[Try it]
The lines from the start of the listing through the line containing "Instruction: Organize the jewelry" should be printed exactly, and no other lines should be printed.

- Opening Delimiter -

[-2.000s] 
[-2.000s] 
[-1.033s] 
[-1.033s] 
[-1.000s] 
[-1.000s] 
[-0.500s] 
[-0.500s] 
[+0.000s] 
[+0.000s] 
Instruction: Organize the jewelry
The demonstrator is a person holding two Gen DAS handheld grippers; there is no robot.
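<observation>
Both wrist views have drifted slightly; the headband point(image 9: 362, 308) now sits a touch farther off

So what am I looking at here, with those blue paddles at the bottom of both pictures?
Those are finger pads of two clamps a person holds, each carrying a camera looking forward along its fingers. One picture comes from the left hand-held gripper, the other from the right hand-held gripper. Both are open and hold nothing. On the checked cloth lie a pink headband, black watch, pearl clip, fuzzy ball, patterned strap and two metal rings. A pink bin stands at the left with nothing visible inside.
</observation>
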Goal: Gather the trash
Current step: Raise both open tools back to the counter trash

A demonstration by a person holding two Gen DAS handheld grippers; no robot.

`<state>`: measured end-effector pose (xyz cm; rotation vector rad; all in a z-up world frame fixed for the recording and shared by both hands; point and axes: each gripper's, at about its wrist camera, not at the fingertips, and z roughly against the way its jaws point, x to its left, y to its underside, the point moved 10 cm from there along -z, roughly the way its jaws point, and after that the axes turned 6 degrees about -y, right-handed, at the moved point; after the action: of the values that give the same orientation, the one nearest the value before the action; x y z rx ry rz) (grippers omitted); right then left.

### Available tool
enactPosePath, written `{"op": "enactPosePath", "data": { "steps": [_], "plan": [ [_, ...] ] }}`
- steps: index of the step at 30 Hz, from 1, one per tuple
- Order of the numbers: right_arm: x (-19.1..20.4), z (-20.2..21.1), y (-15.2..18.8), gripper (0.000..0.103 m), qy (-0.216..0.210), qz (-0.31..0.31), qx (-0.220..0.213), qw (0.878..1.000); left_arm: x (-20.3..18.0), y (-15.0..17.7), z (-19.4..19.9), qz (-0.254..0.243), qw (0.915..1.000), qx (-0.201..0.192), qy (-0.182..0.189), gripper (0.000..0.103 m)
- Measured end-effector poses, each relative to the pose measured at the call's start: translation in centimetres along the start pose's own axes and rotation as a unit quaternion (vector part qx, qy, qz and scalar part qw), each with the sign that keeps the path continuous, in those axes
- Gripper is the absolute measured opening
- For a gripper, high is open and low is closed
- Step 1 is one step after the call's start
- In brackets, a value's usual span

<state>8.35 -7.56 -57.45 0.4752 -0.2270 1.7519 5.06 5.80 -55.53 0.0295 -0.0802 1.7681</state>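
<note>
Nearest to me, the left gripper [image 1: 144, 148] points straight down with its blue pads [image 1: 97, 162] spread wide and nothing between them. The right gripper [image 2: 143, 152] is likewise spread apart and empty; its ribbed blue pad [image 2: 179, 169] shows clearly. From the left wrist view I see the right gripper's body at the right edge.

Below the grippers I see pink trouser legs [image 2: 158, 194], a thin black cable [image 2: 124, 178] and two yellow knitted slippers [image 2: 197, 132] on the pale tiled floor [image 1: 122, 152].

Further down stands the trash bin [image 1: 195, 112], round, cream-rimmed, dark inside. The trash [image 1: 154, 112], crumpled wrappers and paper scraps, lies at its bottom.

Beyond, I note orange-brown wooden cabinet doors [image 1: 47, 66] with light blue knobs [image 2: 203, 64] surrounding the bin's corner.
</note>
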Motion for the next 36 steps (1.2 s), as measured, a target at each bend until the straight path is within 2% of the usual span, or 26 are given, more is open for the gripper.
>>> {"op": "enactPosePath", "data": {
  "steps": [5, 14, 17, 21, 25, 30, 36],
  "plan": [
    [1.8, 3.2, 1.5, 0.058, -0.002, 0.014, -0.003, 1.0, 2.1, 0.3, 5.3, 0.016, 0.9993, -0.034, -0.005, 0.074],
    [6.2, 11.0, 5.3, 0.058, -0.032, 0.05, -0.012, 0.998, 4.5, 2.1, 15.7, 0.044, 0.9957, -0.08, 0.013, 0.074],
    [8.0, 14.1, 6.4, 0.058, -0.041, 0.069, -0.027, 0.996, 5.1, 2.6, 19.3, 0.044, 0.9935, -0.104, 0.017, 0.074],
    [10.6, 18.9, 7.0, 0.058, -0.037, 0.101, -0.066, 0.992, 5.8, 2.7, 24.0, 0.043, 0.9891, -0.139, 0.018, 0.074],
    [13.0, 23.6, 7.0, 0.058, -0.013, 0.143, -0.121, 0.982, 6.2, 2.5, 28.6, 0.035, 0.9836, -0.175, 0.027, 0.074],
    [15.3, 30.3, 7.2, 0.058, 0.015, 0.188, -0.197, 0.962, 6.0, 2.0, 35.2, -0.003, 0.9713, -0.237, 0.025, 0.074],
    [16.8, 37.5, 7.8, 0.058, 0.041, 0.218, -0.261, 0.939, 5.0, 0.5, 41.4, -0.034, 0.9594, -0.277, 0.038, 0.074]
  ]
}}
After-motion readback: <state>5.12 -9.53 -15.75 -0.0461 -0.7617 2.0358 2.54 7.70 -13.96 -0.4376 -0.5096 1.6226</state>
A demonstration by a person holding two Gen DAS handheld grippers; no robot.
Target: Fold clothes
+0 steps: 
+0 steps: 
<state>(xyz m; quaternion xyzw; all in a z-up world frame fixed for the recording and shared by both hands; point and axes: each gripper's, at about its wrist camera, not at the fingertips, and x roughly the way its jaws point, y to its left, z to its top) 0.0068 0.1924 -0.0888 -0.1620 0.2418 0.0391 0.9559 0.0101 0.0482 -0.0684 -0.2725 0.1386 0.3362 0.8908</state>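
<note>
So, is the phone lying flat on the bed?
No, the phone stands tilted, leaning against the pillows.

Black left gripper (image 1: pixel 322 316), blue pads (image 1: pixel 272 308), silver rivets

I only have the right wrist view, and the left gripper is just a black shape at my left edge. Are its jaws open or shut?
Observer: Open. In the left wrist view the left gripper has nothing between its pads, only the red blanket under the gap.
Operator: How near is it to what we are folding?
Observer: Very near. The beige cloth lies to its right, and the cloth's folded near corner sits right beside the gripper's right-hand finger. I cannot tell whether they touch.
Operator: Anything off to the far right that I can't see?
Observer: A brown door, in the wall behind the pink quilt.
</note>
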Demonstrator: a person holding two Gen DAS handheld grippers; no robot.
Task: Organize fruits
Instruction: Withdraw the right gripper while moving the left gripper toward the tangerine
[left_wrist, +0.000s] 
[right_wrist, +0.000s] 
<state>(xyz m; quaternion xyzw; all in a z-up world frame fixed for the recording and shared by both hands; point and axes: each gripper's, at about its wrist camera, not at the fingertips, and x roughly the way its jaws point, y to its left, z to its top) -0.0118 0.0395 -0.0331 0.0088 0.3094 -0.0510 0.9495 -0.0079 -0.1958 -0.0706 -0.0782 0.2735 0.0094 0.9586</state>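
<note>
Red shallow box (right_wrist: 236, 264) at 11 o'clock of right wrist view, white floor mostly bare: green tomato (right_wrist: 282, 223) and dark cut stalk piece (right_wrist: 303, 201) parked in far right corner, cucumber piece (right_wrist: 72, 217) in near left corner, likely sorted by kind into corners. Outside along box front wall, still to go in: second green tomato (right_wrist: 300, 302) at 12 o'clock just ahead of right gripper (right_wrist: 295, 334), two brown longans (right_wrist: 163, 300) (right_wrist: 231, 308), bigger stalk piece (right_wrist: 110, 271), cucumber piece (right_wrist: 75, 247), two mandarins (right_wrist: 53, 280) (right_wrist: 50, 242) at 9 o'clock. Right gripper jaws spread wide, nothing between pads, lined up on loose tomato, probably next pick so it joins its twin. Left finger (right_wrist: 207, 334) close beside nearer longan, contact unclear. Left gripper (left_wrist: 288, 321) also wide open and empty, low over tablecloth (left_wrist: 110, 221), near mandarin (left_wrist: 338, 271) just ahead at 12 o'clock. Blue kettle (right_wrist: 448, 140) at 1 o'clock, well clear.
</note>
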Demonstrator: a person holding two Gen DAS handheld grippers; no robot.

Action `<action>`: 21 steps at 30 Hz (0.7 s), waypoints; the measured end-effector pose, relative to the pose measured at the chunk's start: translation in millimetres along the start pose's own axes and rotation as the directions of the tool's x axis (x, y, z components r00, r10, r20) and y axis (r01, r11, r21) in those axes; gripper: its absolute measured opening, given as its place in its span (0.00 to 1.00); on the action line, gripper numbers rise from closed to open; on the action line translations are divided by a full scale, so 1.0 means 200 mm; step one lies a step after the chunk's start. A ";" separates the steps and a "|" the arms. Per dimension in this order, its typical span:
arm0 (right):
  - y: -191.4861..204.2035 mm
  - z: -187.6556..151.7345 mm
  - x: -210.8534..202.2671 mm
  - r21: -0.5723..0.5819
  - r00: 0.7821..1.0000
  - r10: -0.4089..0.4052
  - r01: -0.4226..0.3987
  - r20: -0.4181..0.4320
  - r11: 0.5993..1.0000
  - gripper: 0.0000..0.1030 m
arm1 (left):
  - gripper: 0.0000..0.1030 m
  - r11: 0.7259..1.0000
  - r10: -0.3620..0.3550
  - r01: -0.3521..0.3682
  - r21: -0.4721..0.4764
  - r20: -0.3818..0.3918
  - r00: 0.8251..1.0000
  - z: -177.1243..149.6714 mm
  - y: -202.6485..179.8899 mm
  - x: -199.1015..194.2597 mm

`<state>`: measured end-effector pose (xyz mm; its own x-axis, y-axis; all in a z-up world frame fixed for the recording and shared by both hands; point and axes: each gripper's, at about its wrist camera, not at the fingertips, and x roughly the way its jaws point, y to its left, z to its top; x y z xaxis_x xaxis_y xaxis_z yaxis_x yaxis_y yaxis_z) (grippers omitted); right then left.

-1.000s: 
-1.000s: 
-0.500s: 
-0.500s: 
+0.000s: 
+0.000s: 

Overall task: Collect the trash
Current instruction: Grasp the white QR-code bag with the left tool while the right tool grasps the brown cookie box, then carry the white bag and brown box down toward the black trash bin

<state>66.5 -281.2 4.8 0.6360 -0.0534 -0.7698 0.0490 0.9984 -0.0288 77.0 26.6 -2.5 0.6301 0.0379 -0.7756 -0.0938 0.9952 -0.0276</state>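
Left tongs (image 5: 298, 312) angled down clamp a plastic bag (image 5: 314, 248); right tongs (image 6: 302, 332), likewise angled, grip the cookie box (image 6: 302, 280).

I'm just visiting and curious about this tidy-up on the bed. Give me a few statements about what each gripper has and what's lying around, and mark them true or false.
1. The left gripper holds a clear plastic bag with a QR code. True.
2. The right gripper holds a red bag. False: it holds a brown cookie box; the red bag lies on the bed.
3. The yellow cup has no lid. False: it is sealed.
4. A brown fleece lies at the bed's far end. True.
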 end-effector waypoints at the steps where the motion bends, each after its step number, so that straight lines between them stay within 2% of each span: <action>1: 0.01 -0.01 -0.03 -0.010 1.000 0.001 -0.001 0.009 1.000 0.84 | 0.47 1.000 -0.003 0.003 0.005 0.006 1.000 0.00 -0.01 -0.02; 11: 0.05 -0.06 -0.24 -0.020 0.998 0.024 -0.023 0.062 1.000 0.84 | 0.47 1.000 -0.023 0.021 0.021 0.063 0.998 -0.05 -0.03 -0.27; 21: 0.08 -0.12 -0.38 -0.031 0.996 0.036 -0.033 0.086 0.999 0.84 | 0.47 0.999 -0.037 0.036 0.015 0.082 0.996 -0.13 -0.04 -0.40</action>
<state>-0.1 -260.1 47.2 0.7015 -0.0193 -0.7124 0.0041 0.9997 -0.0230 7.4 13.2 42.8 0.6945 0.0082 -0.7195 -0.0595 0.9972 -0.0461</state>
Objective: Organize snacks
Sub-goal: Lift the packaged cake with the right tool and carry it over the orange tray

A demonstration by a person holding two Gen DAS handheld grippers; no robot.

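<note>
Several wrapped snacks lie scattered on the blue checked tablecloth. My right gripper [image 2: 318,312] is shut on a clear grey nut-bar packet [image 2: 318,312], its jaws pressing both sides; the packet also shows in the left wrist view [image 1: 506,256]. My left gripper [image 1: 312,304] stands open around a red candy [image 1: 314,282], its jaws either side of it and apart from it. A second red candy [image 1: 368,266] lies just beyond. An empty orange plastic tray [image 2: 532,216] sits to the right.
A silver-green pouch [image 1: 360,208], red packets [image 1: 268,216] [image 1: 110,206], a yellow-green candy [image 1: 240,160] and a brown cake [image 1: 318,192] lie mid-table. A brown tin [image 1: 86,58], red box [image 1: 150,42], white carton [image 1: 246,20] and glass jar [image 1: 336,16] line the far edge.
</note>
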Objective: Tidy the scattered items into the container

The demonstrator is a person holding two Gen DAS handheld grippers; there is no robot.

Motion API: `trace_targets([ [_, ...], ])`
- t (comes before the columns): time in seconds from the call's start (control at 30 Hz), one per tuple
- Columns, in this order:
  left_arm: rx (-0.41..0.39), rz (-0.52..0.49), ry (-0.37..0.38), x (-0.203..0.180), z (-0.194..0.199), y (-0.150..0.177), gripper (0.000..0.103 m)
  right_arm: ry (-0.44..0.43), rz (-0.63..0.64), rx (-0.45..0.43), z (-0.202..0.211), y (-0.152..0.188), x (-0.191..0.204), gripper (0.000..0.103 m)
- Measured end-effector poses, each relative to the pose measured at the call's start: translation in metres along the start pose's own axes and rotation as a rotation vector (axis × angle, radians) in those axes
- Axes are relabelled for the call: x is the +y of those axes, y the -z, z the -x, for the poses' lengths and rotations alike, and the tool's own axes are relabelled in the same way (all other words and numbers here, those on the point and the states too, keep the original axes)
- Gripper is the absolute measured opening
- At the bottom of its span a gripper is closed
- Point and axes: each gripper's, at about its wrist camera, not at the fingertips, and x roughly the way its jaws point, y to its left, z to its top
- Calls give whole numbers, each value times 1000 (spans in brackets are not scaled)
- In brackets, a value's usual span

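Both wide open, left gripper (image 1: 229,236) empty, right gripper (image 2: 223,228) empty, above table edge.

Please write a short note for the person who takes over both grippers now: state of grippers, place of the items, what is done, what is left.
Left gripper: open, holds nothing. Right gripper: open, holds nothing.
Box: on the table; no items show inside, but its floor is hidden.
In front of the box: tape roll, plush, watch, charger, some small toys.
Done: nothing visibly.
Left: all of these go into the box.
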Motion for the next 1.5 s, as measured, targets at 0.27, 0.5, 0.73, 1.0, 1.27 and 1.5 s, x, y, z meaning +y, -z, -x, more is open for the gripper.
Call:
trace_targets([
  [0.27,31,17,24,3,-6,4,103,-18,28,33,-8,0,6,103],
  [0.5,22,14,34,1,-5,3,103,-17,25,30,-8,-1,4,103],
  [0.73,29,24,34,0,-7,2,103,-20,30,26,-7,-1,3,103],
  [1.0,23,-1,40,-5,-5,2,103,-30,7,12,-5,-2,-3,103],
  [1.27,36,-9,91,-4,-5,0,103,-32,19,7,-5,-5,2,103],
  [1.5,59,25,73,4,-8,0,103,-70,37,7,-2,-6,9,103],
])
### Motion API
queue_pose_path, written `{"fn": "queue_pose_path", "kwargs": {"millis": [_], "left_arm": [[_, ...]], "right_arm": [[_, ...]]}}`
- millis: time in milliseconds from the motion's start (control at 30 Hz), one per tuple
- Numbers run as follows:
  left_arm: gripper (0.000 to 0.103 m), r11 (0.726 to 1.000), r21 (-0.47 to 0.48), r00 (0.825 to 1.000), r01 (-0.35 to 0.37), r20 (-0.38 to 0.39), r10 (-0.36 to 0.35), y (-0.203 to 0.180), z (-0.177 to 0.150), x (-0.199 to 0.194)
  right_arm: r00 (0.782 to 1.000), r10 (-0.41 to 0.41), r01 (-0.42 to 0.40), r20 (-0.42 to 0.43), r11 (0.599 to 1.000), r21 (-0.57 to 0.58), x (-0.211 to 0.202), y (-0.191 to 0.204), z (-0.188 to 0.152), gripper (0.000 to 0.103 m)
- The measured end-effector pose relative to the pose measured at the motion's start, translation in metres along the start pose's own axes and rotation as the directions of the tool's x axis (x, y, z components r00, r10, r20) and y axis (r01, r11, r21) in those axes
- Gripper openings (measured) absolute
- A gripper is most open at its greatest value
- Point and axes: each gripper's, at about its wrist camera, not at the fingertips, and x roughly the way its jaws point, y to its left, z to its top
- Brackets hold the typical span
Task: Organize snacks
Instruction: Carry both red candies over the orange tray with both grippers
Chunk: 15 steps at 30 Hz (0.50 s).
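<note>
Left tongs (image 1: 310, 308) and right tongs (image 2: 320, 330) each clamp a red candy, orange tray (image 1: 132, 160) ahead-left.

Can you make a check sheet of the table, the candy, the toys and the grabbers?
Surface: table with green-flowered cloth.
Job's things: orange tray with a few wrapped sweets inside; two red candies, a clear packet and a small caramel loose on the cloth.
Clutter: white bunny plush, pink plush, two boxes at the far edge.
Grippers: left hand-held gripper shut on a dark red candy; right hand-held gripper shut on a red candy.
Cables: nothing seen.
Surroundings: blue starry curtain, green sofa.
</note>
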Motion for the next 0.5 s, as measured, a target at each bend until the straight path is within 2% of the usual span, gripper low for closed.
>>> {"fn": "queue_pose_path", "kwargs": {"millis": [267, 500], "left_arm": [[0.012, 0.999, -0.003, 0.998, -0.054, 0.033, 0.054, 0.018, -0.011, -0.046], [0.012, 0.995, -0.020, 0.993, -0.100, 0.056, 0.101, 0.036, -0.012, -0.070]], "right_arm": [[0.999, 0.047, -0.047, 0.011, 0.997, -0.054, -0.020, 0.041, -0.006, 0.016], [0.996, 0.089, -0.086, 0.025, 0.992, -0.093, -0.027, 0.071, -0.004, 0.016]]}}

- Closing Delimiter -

[Response for this exercise]
[-2.000s] 
[-2.000s] 
[-1.033s] 
[-1.033s] 
[-1.000s] 
[-1.000s] 
[-0.500s] 
[-0.500s] 
[+0.000s] 
[+0.000s] 
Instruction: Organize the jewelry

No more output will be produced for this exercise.